Upon the basis of the trial court's findings and the evidence, the following facts are established.

All parties are heirs of Manuel D. Mascarenas, Sr., who died intestate on May 28 1939, owning community property which is the subject of this suit. The heirs of Manuel D. Mascarenas, Sr., were his widow, Maria J. Mascarenas, twelve living children, and the heirs of a deceased daughter. Maria J. Mascarenas died on or about June 25, 1944.

On December 4, 1939, a tax certificate issued to the state for delinquent 1938 taxes. On May 13, 1940, Maria J. Mascarenas quitclaimed her interest in the property involved to plaintiffs, Manuel Mascarenas, Jr., Tranquilino Mascarenas, Ernest Mascarenas, and Aida Mascarenas. On May 14, 1940, appellee, Celso Mascarenas, quitclaimed his interest in the land involved to Manuel Mascarenas, Jr. On or about May 14, 1940, appellants, Manuel Mascarenas, Jr., Tranquilino Mascarenas, Ernest Mascarenas and Maria J. Mascarenas, executed a mortgage against said property to secure money with which to pay debts and costs of administration incurred against the estate of Manuel D. Mascarenas, Sr., deceased. Appellants failed to pay this mortgage.

On December 4, 1941, the property in this suit was sold and conveyed to the state for taxes delinquent and unpaid for the year 1938. Subsequently, an outsider's offer to purchase was refused by the state on the basis of the application of appellee, Celso Mascarenas, to repurchase the property, wherein Celso Mascarenas asserted that title to the property was vested in him at the time of the issuance of the tax deed.

Appellants, or some of them, were in possession of the property from the time of the death of Manuel D. Mascarenas, Sr., in May, 1939, until on or about August, 1942, when appellee, Celso Mascarenas, at the request of plaintiffs, or some of them, took possession of the property pursuant to the following agreement entered into on June 29, 1942:

'This is in agreement with Maria L. de Mascarenas, Manuel Mascarenas, Transquilino Mascarenas and Ernesto Mascarenas, parties of the first part with Celso Mascarenas part of the second part, dated this 29th day of June, 1942.

'It is agreed that parties of first has given Celso Mascarenas party of second part all right to take possession of said land that has been mortgaged to Mr. Cristabal Gomez; that Celso Mascarenas is to pay the mortgage and all taxes against this land for this said right.

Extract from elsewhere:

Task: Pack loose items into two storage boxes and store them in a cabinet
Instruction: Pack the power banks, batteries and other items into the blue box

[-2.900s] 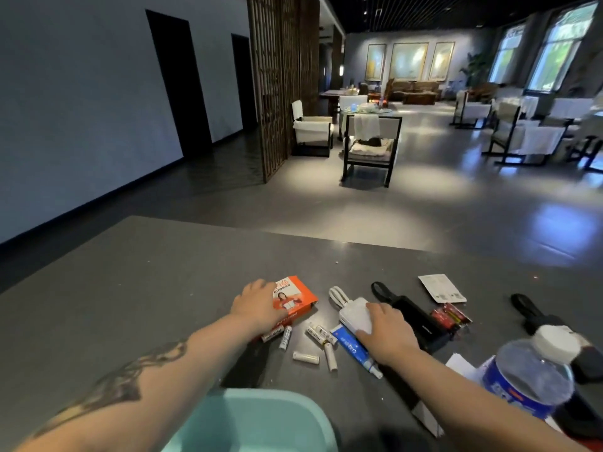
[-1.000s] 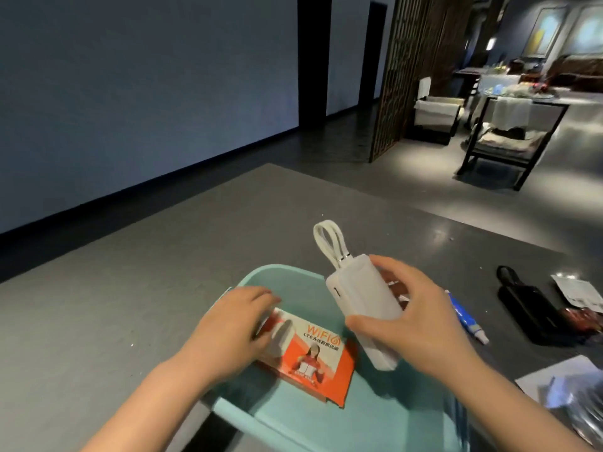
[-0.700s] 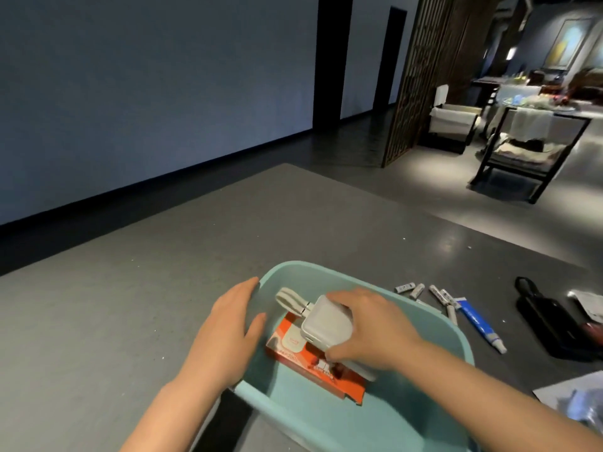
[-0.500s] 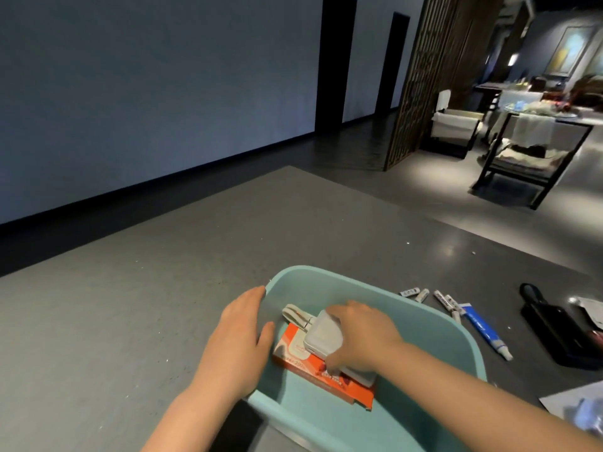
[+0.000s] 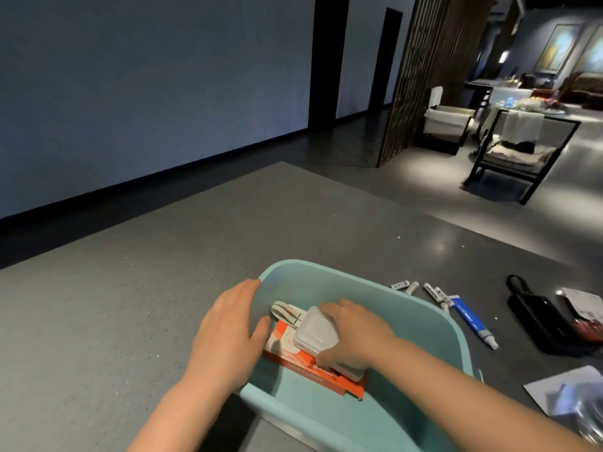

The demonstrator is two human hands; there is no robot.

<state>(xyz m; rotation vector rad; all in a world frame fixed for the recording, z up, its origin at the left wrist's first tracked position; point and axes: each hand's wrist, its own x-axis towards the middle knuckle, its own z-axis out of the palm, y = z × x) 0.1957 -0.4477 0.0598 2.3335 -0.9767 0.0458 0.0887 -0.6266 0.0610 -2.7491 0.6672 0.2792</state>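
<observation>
**Charger set on carton inside teal box**

A white charger (image 5: 316,331) with a looped white cable (image 5: 283,312) is held in the teal box (image 5: 434,324), lying on top of an orange carton (image 5: 313,373) that rests on the box floor. The charger is gripped by the right hand (image 5: 354,334), whose fingers are curled over its top and near side. The left hand (image 5: 228,331) is laid flat against the box's left wall, fingers straight and nothing grasped; its thumb is seen inside the wall, just beside the carton's corner.

The box stands on a grey table (image 5: 130,305). To its right, on the table, several small batteries (image 5: 421,288) are scattered, and a blue-and-white tube (image 5: 471,321) lies just beyond them. Further right a black case (image 5: 538,318) with a strap loop is seen, then a white paper (image 5: 584,298) and some red packets (image 5: 590,327) at the frame edge. A grey sheet (image 5: 554,386) is visible at the lower right corner.
</observation>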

'It is also agreed that party of second part shall support Maria L. de Mascarenas, mother of all parties, for the rest of her life and that the total 1942 crops; all kinds, shall belong to party of second part together with the following farm machinery as stated herewith:

1 wheat drill

1 corn planter

1 binder

1 disk cultivator

1 hay rake

1 riding plow

1 harrow

1 lister

1 scraper

1 ditcher.'

On July 21, 1942, Celso Mascarenas repurchased the property from the state. A tax deed was issued and duly recorded.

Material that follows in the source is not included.